Task brief:
Leaving out all pictures, write out word for word the lines from the one containing "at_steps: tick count" to the end of the data below.

Source data:
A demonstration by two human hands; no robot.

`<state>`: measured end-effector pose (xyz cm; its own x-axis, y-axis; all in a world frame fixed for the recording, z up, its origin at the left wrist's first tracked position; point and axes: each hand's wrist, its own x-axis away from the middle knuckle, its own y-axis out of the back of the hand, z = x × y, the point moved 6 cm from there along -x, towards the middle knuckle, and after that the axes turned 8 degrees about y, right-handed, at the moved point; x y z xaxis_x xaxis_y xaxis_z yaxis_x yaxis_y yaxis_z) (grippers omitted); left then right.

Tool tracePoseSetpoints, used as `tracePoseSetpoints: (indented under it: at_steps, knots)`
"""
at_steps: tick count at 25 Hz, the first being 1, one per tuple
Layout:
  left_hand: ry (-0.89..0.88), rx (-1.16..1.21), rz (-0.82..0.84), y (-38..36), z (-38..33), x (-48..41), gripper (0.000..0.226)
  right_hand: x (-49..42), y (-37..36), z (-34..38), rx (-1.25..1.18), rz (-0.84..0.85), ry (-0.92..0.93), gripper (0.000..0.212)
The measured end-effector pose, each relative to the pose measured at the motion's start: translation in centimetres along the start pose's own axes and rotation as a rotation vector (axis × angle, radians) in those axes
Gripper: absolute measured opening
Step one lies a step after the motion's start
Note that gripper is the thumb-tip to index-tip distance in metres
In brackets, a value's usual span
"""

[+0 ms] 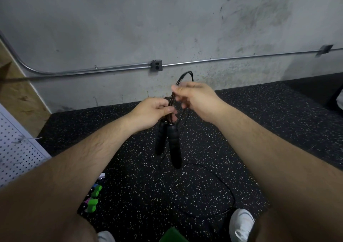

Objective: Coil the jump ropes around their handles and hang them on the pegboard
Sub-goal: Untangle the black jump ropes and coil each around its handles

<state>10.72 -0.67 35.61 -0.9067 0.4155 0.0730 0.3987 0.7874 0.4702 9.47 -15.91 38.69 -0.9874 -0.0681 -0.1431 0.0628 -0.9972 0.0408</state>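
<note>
Handles [171, 145] of a black jump rope [182, 75] hang at the centre of the frame, two side by side and touching near their upper ends. Their long axes run nearly top to bottom, with the cord ends up and the free ends pointing down toward the lower centre, where they spread slightly apart. The left hand [152, 111] grips the gathered cord strands just above the handle tops, fingers and thumb curled round them. The right hand [194, 97], just up and to the right, pinches the strands between thumb and forefinger; its other fingers are loosely curled and motion-blurred. A short bend of cord arches above the right hand. The slack drops to the floor [259, 130] and lies in a wide, faint loop at lower centre. The floor is black rubber flecked with white. A second rope with green handles [91, 199] lies on it at lower left, near a white pegboard [14, 149] at the left edge. White shoes [241, 223] show at the bottom. Beyond stands a scuffed grey concrete wall [111, 28] carrying a metal conduit [111, 68] and an outlet box [156, 65], with a wooden panel [16, 93] at the left.
</note>
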Motion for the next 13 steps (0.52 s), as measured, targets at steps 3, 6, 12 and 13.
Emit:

Solved problem:
at_steps: tick count at 25 Hz, the first being 1, one per tuple
Layout:
  left_hand: ry (-0.89..0.88), rx (-1.16..1.21), rz (-0.82..0.84), y (-38..36), z (-38..33), x (-48..41), gripper (0.000..0.226)
  right_hand: x (-49..42), y (-37..36), z (-34..38), rx (-1.25..1.18), rz (-0.84..0.85), ry (-0.92..0.93), gripper (0.000..0.212)
The measured end-effector pose, each relative to the pose measured at the motion's start: translation in centimetres along the start pose's own axes and rotation as a rotation vector (axis × angle, radians) in those axes
Gripper: absolute measured opening
Step one lies a step after the motion's start
Note that gripper is the thumb-tip to index-tip distance in metres
In brackets, a value's usual span
"""

[+0 ms] 

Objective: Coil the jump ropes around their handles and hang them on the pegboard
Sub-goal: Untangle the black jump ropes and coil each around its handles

<state>10.72 -0.67 35.61 -0.9067 0.4155 0.0730 0.3987 0.7874 0.4702 9.47 -15.91 38.69 -0.9874 -0.0681 -0.1431 0.0628 -0.9972 0.0408</state>
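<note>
Handles [171, 145] of a black jump rope [182, 75] hang at the centre of the frame, two side by side and touching near their upper ends. Their long axes run nearly top to bottom, with the cord ends up and the free ends pointing down toward the lower centre, where they spread slightly apart. The left hand [152, 111] grips the gathered cord strands just above the handle tops, fingers and thumb curled round them. The right hand [194, 97], just up and to the right, pinches the strands between thumb and forefinger; its other fingers are loosely curled and motion-blurred. A short bend of cord arches above the right hand. The slack drops to the floor [259, 130] and lies in a wide, faint loop at lower centre. The floor is black rubber flecked with white. A second rope with green handles [91, 199] lies on it at lower left, near a white pegboard [14, 149] at the left edge. White shoes [241, 223] show at the bottom. Beyond stands a scuffed grey concrete wall [111, 28] carrying a metal conduit [111, 68] and an outlet box [156, 65], with a wooden panel [16, 93] at the left.
</note>
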Motion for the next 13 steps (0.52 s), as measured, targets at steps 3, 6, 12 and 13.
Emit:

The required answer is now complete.